Your instructions: Only one stretch of the data below should be repeated: the lines from the line containing "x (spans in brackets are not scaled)" through the line containing "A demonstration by", inclusive, exactly as they are.

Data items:
◇ ◇ ◇ ◇

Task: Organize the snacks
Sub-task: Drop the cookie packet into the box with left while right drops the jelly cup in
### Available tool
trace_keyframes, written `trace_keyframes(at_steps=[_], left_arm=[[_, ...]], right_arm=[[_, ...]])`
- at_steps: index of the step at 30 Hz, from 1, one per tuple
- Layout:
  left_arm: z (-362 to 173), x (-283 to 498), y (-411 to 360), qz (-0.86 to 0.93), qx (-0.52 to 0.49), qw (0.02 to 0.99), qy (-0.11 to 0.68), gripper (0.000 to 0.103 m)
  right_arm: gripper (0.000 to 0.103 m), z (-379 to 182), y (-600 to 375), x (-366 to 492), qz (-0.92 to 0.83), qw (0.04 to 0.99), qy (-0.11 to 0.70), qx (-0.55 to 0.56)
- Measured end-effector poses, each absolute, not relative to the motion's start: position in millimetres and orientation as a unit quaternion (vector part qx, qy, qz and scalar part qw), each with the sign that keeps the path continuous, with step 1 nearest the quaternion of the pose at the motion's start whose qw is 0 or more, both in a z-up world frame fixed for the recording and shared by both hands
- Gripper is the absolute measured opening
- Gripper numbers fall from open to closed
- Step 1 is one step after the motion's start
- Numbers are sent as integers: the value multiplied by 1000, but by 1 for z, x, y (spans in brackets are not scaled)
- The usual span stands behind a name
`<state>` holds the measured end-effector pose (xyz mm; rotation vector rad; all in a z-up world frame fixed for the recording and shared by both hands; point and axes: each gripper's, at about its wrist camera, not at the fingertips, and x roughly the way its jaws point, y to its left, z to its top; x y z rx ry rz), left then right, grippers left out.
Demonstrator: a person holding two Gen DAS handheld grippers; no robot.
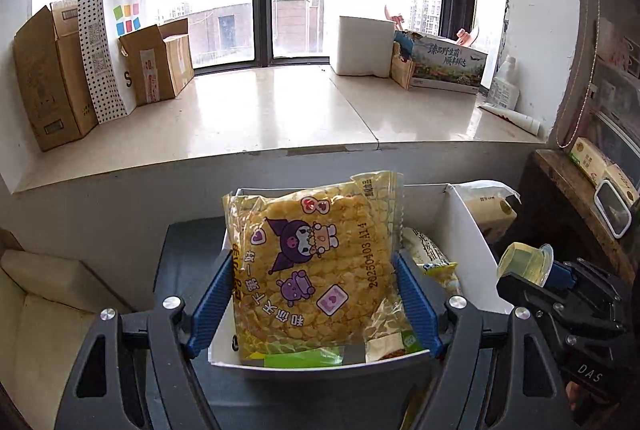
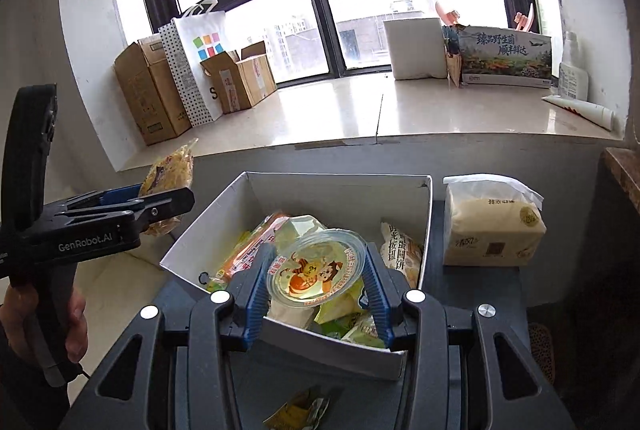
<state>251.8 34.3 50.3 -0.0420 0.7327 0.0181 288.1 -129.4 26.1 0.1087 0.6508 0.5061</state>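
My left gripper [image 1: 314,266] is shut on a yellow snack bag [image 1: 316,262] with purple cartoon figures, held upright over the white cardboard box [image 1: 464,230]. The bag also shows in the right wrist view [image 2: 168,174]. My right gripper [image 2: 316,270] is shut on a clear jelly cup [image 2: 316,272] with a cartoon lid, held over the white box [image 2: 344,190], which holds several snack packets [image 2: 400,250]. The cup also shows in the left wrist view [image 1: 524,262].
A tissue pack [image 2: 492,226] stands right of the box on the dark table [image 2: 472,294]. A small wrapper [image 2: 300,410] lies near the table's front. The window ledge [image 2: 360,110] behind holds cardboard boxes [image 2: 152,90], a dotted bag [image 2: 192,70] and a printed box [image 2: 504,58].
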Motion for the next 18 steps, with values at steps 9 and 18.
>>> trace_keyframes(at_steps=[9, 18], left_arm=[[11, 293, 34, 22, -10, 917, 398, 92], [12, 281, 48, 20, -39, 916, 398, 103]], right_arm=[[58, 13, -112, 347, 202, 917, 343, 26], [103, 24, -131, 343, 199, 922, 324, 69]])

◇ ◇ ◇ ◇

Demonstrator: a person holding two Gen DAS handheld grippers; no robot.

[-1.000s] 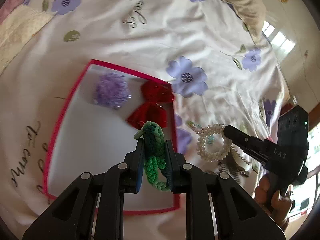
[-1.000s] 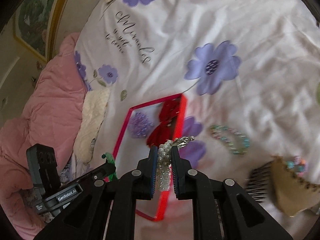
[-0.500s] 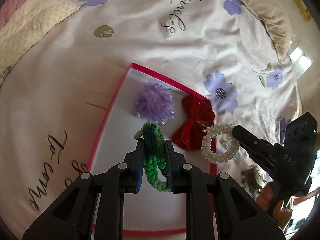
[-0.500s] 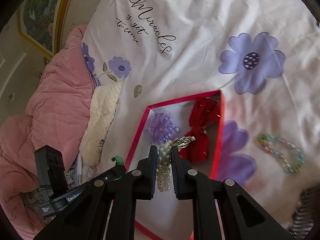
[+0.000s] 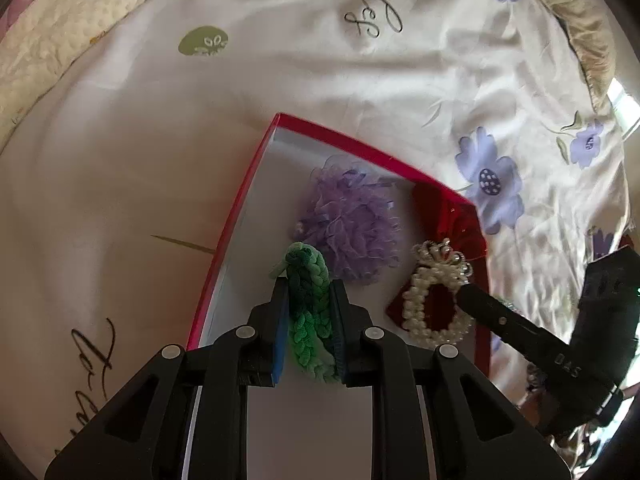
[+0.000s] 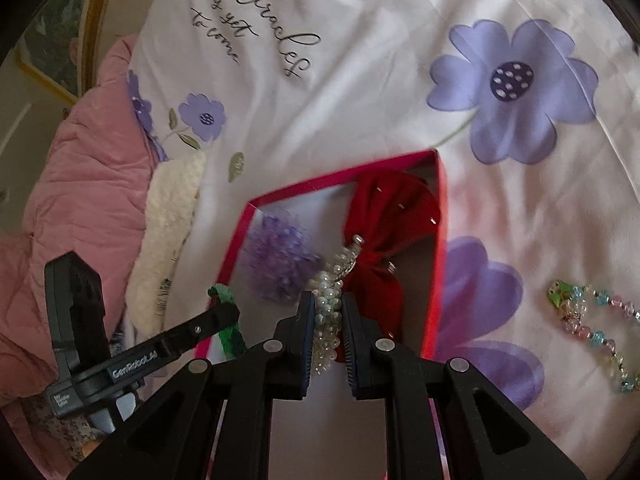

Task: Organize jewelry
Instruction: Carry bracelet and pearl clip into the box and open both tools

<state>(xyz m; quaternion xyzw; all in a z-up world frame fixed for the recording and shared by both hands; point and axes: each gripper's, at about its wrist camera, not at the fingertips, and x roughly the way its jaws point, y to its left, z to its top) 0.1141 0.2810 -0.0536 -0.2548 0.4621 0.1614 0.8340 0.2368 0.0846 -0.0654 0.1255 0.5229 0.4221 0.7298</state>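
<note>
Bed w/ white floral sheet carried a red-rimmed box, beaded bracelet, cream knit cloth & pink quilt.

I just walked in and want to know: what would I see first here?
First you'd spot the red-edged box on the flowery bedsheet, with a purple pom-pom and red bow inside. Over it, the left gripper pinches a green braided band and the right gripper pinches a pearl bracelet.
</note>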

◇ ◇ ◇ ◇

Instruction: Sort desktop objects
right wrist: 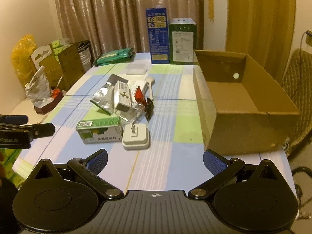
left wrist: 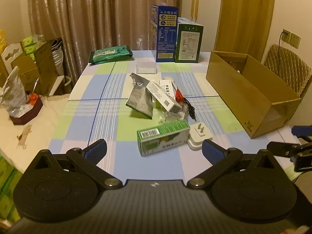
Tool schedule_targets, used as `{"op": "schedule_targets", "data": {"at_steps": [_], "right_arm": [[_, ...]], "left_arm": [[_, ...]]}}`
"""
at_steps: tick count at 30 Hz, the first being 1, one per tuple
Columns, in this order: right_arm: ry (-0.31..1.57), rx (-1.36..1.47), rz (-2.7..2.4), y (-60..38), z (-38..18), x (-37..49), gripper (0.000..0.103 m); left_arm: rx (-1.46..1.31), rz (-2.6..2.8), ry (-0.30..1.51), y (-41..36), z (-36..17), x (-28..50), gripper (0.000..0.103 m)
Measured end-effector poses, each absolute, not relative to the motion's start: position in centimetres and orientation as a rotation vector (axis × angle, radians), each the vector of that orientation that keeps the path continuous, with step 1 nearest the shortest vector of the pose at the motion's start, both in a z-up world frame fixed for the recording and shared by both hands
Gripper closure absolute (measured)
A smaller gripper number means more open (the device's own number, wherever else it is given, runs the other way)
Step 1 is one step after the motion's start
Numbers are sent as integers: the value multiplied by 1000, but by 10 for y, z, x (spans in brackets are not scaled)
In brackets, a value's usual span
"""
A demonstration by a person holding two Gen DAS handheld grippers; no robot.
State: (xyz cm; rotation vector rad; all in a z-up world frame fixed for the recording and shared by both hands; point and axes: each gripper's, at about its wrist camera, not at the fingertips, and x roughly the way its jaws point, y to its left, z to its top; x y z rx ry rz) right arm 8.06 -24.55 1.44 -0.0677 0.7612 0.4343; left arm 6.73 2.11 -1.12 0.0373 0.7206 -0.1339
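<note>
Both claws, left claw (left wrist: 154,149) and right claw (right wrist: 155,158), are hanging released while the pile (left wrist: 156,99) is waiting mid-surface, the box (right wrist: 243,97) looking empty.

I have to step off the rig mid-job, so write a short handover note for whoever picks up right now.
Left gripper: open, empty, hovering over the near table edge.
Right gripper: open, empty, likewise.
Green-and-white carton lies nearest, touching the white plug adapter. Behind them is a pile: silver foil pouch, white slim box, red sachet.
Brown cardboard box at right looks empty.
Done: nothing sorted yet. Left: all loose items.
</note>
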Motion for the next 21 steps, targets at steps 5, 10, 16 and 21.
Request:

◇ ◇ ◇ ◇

Expected output:
Numbers are sent as integers: the value multiplied by 1000, but by 10 for y, z, x (spans in brackets are not scaled)
In brackets, a value's usual span
"""
A demonstration by a person holding two Gen DAS handheld grippers; no robot.

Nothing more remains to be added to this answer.